I see three options:
Make the metaclass more complex. It can check through the base classes to see if they're already instances of the metaclass; if so it can make a new copy of them that removes the timed wrapper from the methods that are present in the class being constructed. You don't want to mutate the base classes directly, as that will affect all uses of them (including when they're instantiated directly, or when they're subclassed by other classes that override different methods). A downside of this is it really screws up the instanceof relationships; unless you construct the slight variations on the base classes by creating new subclasses of them (ugh!) and caching all the variations so you never construct duplicates (ugh!), you completely void natural assumptions that two classes share a base class (they may only share a template from which two completely independent base classes were generated).

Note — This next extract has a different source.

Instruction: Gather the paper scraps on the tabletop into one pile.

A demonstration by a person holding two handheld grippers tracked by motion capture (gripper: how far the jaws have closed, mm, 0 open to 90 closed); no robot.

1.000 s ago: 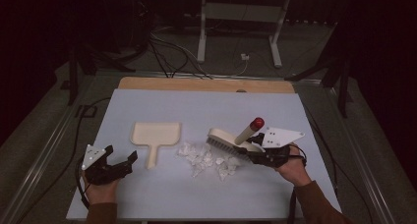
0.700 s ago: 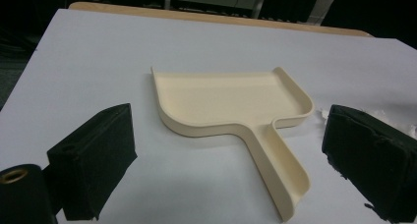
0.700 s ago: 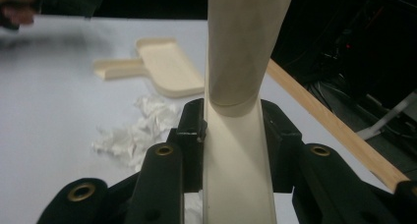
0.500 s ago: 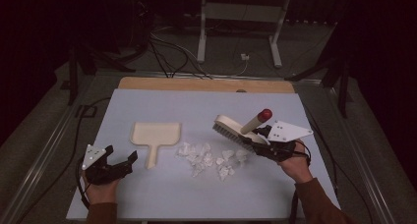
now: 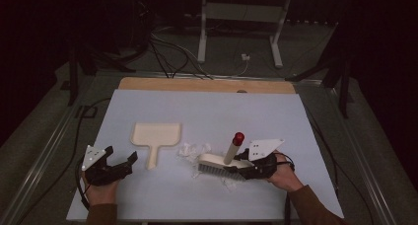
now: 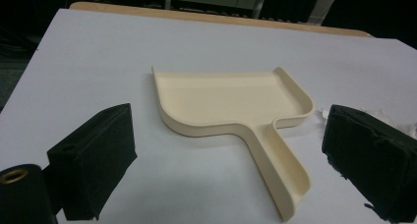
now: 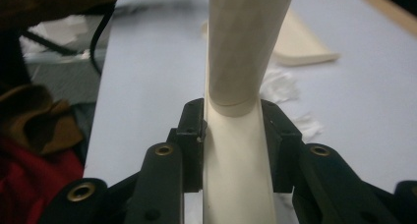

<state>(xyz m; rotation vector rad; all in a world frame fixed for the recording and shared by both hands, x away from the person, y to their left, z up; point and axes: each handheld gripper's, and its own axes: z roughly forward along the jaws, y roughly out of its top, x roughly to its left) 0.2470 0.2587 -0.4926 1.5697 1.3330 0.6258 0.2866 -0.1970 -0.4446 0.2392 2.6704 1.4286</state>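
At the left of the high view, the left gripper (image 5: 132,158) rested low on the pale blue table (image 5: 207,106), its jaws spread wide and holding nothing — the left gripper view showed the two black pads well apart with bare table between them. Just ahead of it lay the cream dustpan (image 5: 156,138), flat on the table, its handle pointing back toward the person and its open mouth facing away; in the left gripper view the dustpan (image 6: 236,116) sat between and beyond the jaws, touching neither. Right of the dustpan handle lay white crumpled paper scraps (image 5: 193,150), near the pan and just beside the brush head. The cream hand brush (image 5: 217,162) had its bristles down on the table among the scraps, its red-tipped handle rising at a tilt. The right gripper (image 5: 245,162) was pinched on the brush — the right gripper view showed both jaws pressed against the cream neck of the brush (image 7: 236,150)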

Make the timing code more complex. Have a start_timing and stop_timing method, and if start_timing is called when the method is already being timed you just increment a counter, and stop_timing just decrements a counter and only stops timing when the counter hits zero. Be careful of timed methods that call other timed methods; you'll need to have separate counters per method name.
Give up on metaclasses and just use a decorator on the methods you want timed explicitly, with some way of getting at the undecorated method so that overriding definitions can call it. This will involve a couple of lines of boiler plate per use; that will quite possibly add up to less lines of code than either of the other two options.